The primary DispatchHandler is opendap.wcs.v1_1_2.DispatchHandler. It is required for the WCS service and it's Handler declaration contains the configuration information for the service. In it's Handler declaration the location of the ServiceIdentification, ServiceProvider, and OperationsMetadata documents are identified, along with a WCS catalog implementation to be used by the service.
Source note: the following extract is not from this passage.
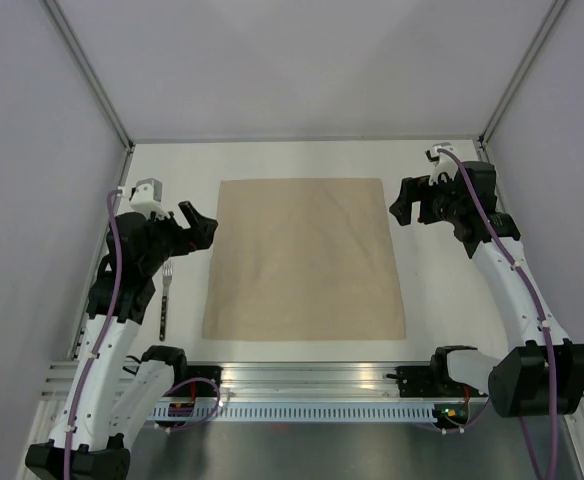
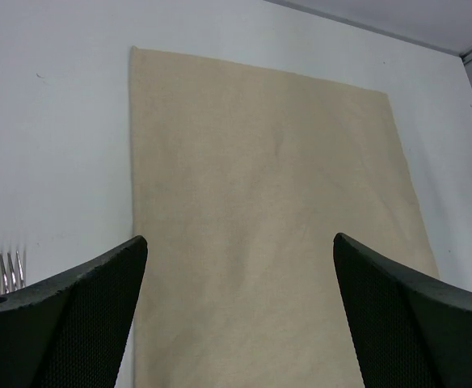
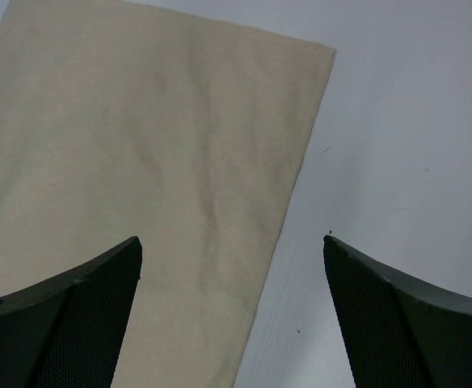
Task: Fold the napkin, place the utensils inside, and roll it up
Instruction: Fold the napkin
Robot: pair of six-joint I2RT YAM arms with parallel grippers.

To "turn on" the service Handler declarations must appear in the olfs.xml opendap.wcs.v1_1_2.DispatchHandler Configuration


Example Configuration

 <?xml version="1.0" encoding="UTF-8"?>
 <OLFSConfig>
   <DispatchHandlers>
       <HttpGetHandlers>
           <Handler className="opendap.bes.BESManager">
               <BES>
                   <prefix>/</prefix>
                   <host>localhost</host>
                   <port>10002</port>
                   <ClientPool maximum="10" />
               </BES>
           </Handler>

           <Handler className="opendap.coreServlet.BotBlocker">
              <IpMatch>65\.55\.[012]?\d?\d\.[012]?\d?\d</IpMatch>
            </Handler>  
                       

           <Handler className="opendap.wcs.v1_1_2.DispatchHandler">
               <prefix>WCS</prefix>
               <ServiceIdentification>/absolute/path/to/the/document/ServiceIdentification.xml</ServiceIdentification>
               <ServiceProvider>/absolute/path/to/the/document/ServiceProvider.xml</ServiceProvider>
               <OperationsMetadata>/absolute/path/to/the/document/OperationsMetadata.xml</OperationsMetadata>

               <WcsCatalog className="opendap.wcs.v1_1_2.RdfOwlCatalog">
                   <RDFServer>/absolute/path/to/the/directory/containing/the/wcs:CoverageDescription/documents/coverages/dir</RDFServer>
               </WcsCatalog>

           </Handler>
 
           <Handler className="opendap.threddsHandler.StaticCatalogDispatch">
               <prefix>thredds</prefix>
               <useMemoryCache>true</useMemoryCache>
           </Handler>
           <Handler className="opendap.bes.DapDispatchHandler" />
           <Handler className="opendap.bes.DirectoryDispatchHandler" />
           <Handler className="opendap.coreServlet.SpecialRequestDispatchHandler" />
           <Handler className="opendap.bes.VersionDispatchHandler" />
           <Handler className="opendap.bes.FileDispatchHandler" >
               <AllowDirectDataSourceAccess />
           </Handler>
           <Handler className="opendap.bes.BESThreddsDispatchHandler" />
       </HttpGetHandlers>


       <HttpPostHandlers>

           <Handler className="opendap.wcs.v1_1_2.PostHandler" >
               <prefix>WCS/post</prefix>
           </Handler>
           <Handler className="opendap.wcs.v1_1_2.SoapHandler" >
               <prefix>WCS/soap</prefix>
           </Handler>
           <Handler className="opendap.wcs.v1_1_2.FormHandler" >
               <prefix>WCS/form</prefix>
           </Handler>
 

           <Handler className="opendap.coreServlet.SOAPRequestDispatcher" >
               <OpendapSoapDispatchHandler>opendap.bes.SoapDispatchHandler</OpendapSoapDispatchHandler>
           </Handler>
       </HttpPostHandlers>
   </DispatchHandlers>
</OLFSConfig>